Find the string "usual" in the records. Copy every line it appears in.
○ ○ ○
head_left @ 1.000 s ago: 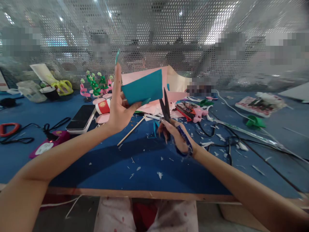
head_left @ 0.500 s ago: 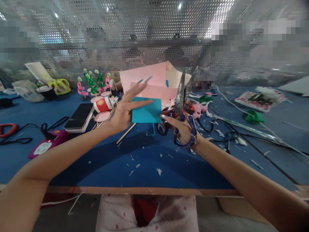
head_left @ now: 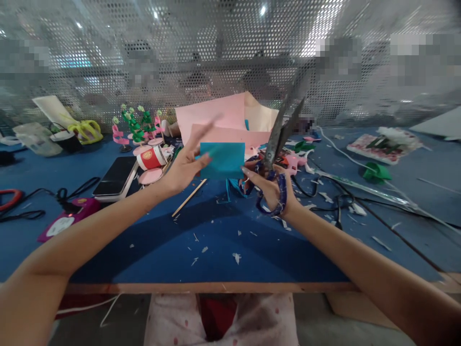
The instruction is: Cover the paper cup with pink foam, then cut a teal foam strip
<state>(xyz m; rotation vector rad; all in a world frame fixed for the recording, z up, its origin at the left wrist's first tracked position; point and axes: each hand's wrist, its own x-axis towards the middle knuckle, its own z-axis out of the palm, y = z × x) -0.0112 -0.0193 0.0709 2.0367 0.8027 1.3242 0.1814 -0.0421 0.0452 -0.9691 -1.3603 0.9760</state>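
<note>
A small rectangle of blue paper (head_left: 223, 161) is raised over the table in front of me. My right hand (head_left: 268, 187) pinches its right edge with the thumb. Large scissors (head_left: 276, 142) hang on the same hand, their blue-patterned handles around the fingers and the parted blades pointing up and away. At the paper's left edge is my left hand (head_left: 187, 166), its index finger stretched out and blurred. The left thumb overlaps the front of the paper; the other fingertips are partly hidden.
Behind the paper stand pink sheets (head_left: 216, 113). To the left are a paper cup (head_left: 153, 157), a black-topped phone-like device (head_left: 117, 177), a purple power block (head_left: 70, 218) and small green-and-pink plant models (head_left: 137, 126). A thin stick (head_left: 189, 198), cables and paper scraps (head_left: 236, 258) lie about.
My left thumb has drawn back leftward across the paper. The paper has shifted slightly right with my right hand, and the scissor blades have tilted further right.
</note>
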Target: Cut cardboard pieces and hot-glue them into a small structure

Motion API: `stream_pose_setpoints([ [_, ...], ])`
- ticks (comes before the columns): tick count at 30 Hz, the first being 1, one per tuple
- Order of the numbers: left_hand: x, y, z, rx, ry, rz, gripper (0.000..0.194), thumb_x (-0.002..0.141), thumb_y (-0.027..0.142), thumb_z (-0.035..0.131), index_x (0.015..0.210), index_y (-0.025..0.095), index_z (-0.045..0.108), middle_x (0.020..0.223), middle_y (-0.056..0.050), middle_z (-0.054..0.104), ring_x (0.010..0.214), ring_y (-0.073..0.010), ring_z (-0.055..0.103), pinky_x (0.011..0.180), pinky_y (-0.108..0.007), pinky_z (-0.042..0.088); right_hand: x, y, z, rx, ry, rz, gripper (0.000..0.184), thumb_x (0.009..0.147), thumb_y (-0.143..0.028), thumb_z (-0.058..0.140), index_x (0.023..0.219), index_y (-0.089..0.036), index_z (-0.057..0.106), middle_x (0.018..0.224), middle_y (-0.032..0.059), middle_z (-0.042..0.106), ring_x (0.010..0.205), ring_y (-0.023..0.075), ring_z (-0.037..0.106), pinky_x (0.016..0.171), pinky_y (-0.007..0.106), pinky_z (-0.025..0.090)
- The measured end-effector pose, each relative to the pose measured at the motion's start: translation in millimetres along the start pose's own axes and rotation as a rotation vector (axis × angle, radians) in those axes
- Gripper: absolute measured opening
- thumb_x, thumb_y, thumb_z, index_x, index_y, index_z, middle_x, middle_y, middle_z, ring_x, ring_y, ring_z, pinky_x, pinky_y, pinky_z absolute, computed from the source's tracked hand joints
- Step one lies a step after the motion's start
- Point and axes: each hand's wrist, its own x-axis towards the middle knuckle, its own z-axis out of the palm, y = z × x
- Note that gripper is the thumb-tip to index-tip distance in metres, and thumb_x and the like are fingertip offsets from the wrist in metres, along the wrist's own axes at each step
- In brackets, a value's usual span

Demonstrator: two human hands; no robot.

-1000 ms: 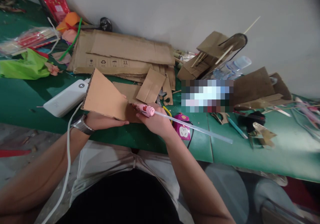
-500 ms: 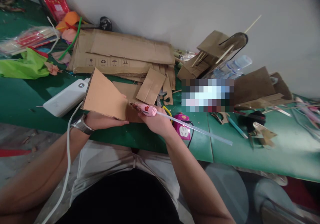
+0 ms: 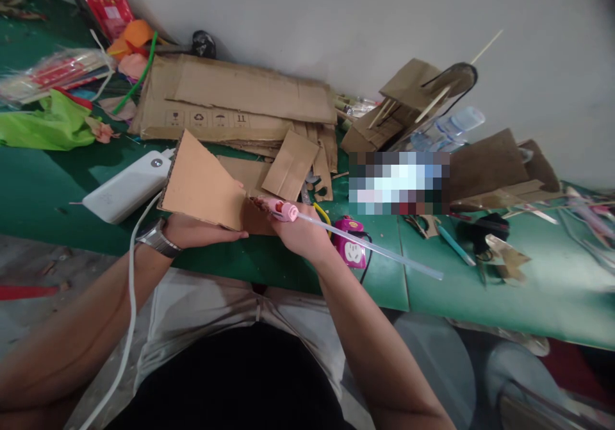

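Observation:
My left hand grips a folded cardboard piece from below and holds it tilted over the front of the bench. In my right hand is a pink hot glue gun, its tip close to the right edge of the cardboard. A long clear glue stick juts from the back of the gun toward the right. Whether the tip touches the cardboard, I cannot tell.
Behind my hands lie stacked cardboard sheets. A white power bank with a cable is on the left. Right of me are a pink socket block, a blue pen, a plastic bottle and a cardboard construction on the green bench.
The glue gun and its glue stick have shifted very slightly to the left. My left hand and the cardboard piece stay almost still.

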Motion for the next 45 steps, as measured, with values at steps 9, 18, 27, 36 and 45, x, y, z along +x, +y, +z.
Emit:
stream_pose_setpoints([
  [9,-1,0,1.3,0.115,0.033,0.021,0.089,0.082,0.060,0.069,0.150,0.018,0.030,0.157,-0.015,0.050,0.147,-0.0374,0.044,0.131,-0.055,0.016,-1,-2,-2,-0.041,-0.028,-0.007,0.043,0.110,-0.030,0.036,0.137,-0.020,0.068,0.126,0.0170,0.075,0.113,0.0340,0.072,0.086,0.039,0.054],
  [18,1,2,-0.3,0.079,-0.020,0.000,0.086,0.084,0.060,0.064,0.149,0.018,0.029,0.160,-0.016,0.047,0.150,-0.0360,0.039,0.132,-0.053,0.013,-1,0,-2,-0.063,-0.026,-0.034,0.044,0.109,-0.028,0.036,0.142,-0.023,0.066,0.122,0.0179,0.077,0.114,0.0355,0.071,0.084,0.039,0.053],
  [27,0,-5,1.7,0.052,0.003,-0.012,0.089,0.082,0.063,0.067,0.151,0.021,0.029,0.157,-0.016,0.050,0.147,-0.0358,0.045,0.131,-0.054,0.019,-1,4,8,0.068,0.089,-0.011,0.040,0.107,-0.032,0.045,0.141,-0.029,0.066,0.130,0.0102,0.075,0.113,0.0313,0.071,0.084,0.036,0.051],
  [36,0,-1,0.2,-0.023,-0.032,-0.032,0.083,0.086,0.059,0.063,0.151,0.018,0.030,0.159,-0.016,0.050,0.150,-0.0356,0.042,0.132,-0.055,0.013,-1,7,11,0.163,0.122,0.023,0.036,0.105,-0.034,0.051,0.136,-0.029,0.070,0.121,0.0077,0.076,0.107,0.0270,0.072,0.081,0.032,0.049],
  [45,1,-1,2.3,0.035,-0.028,-0.004,0.086,0.083,0.059,0.063,0.151,0.016,0.031,0.158,-0.016,0.050,0.148,-0.0353,0.043,0.131,-0.052,0.019,0,5,10,0.043,0.070,0.025,0.037,0.108,-0.033,0.045,0.130,-0.021,0.072,0.122,0.0142,0.076,0.109,0.0305,0.071,0.083,0.034,0.050],
])
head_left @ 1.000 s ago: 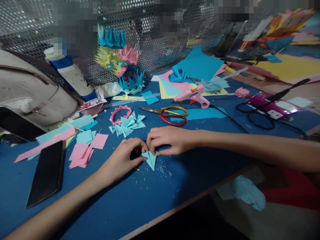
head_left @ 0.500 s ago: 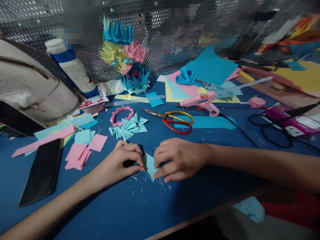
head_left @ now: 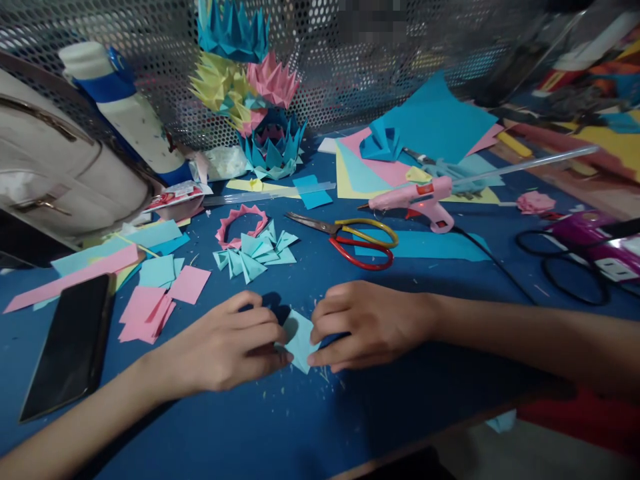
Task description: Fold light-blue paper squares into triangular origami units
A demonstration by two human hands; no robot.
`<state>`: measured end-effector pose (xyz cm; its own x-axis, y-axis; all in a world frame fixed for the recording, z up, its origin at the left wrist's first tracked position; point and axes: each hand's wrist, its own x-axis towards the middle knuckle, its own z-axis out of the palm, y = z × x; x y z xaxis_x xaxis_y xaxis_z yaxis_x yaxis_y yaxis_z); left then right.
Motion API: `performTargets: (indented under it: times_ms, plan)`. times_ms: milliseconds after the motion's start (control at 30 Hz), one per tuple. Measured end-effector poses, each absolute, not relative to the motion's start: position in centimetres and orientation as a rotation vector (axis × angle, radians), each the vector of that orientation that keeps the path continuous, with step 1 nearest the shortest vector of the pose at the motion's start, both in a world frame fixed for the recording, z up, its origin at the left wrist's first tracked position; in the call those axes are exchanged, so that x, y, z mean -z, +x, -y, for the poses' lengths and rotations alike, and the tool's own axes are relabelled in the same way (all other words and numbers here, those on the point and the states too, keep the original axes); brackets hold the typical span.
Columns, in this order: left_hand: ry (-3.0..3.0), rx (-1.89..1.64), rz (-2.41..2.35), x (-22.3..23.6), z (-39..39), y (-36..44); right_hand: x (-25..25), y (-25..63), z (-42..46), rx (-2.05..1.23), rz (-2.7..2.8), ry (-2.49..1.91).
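Note:
Between my two hands a light blue paper square [head_left: 301,341] lies on the blue table, turned corner-on. My left hand [head_left: 235,343] has closed fingers at its left corner, thumb low and fingertips curled over the edge. At the opposite corner my right hand [head_left: 367,325] pinches the paper with thumb and fingers. Beyond my hands lie several folded light blue paper points [head_left: 255,253] and a pink folded-paper ring [head_left: 242,225]. Scissors [head_left: 350,237] with one yellow and one red handle rest behind my right hand. Fingertips partly hide the paper's side corners.
On the left are a black phone [head_left: 67,343], pink paper squares [head_left: 147,310], a bottle [head_left: 125,110] and a pale bag [head_left: 60,147]. A pink glue gun [head_left: 417,200], its cord, paper sheets [head_left: 440,127] and spiky paper flowers [head_left: 273,143] stand farther back.
My left hand has shifted, its fingers coming further over the paper's left side. The paper now shows a flatter, wider face. The whole view has tilted and moved slightly closer.

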<state>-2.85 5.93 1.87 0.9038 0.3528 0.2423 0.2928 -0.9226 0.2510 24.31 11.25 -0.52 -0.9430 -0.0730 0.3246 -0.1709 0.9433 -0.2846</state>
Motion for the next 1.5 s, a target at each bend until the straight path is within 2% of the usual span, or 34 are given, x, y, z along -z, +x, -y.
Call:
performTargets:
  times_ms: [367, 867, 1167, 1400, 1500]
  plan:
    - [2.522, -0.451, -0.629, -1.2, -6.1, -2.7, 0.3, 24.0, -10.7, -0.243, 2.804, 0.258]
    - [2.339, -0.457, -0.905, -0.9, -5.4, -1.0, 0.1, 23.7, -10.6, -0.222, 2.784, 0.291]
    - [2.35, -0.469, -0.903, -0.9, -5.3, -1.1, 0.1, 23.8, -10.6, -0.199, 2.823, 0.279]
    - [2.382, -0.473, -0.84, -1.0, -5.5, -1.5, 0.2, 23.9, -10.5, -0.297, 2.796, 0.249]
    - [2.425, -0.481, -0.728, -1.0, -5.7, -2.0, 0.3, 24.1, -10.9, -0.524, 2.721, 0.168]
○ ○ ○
→ WRITTEN RESPONSE:
- In brackets, a value's usual span
Motion for the next 1.5 s, a target at each bend until the straight path is within 2% of the usual span, or 34 are given, x, y, z along -z, +x, -y.

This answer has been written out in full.